Once it becomes clear that there is more than one type of ERISA case — and that the court’s approach to the conflict of interest issue may vary depending upon the nature of the case — it is easier to reconcile the (apparently) conflicting lines of Ninth Circuit authority. That helps to explain why in one ease the Circuit will insist that review is limited to the administrative record, while in another case the Circuit will require the plaintiff to furnish evidence that the decision was tainted. The difference may be the type of decision that is being reviewed. Likewise, this distinction helps to explain why in some cases the Circuit has applied the “sliding scale” methodology, while in other cases it has used the “presumptively void” approach. It is possible for both approaches to be right if the nature of the decision being reviewed determines the scope of the court’s review.

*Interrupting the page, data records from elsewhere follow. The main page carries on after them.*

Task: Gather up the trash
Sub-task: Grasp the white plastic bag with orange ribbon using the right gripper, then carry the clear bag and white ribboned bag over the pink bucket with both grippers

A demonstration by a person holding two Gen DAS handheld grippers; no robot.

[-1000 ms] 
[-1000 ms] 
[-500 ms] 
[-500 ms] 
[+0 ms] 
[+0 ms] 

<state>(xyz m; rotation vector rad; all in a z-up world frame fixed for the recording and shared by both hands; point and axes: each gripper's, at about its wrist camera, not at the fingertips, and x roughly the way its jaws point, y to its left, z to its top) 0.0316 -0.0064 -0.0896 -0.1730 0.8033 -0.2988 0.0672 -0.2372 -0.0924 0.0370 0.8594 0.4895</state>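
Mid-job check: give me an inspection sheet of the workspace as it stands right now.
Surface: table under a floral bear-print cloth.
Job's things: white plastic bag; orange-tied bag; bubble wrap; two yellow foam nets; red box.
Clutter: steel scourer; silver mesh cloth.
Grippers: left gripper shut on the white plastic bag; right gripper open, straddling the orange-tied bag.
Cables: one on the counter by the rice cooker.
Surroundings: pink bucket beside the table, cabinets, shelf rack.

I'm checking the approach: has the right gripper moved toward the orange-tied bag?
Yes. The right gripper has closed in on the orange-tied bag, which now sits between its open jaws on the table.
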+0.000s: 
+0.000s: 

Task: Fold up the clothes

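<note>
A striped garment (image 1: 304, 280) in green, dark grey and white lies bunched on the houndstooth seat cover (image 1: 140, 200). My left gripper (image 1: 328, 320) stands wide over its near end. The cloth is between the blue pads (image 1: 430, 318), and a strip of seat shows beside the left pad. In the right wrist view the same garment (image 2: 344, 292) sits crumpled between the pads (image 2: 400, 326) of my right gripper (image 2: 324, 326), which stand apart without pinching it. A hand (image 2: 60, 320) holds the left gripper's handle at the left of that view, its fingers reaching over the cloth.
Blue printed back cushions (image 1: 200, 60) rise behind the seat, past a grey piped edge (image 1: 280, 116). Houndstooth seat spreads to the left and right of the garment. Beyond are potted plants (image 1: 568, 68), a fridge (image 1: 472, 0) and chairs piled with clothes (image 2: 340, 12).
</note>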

I am under no illusion that this attempt to harmonize the Ninth Circuit’s ERISA case law will solve all of the problems surrounding judicial review of ERISA decisions, but it is a step in the right direction. Of course, the resolution of one problem may create new disputes,
e.g.,
whether a particular case should be analyzed as a routine “benefits determination” claim or a “discretionary policy decision.” For purposes of the present case, I need not decide precisely where to draw the line or how to treat a hybrid case. The instant claim clearly falls on the “benefits determination” side of the line.
Consequently, I will deny plaintiffs motion to compel and will not permit plaintiff to conduct additional discovery on the issue of whether the benefits decision was tainted by a conflict of interest. Indeed, I question whether there is any need for further discovery at all. Rather, in most ERISA cases, judicial review is limited to the administrative record.
At the same time, I will not require plaintiff to prove that the benefits decision was tainted by the alleged conflict of interest. Rather, the court will recognize that a conflict of interest exists here, since the insurance company that makes the benefits decisions would also be required to pay any such benefits from its own assets.
I
still will review the benefits decision for abuse of discretion — assuming, of course, that this Plan contains the requisite language conferring discretion upon the administrator — but the inquiry will be a little more searching.
CONCLUSION
Plaintiffs letter-motion to compel discovery (# 53) is denied.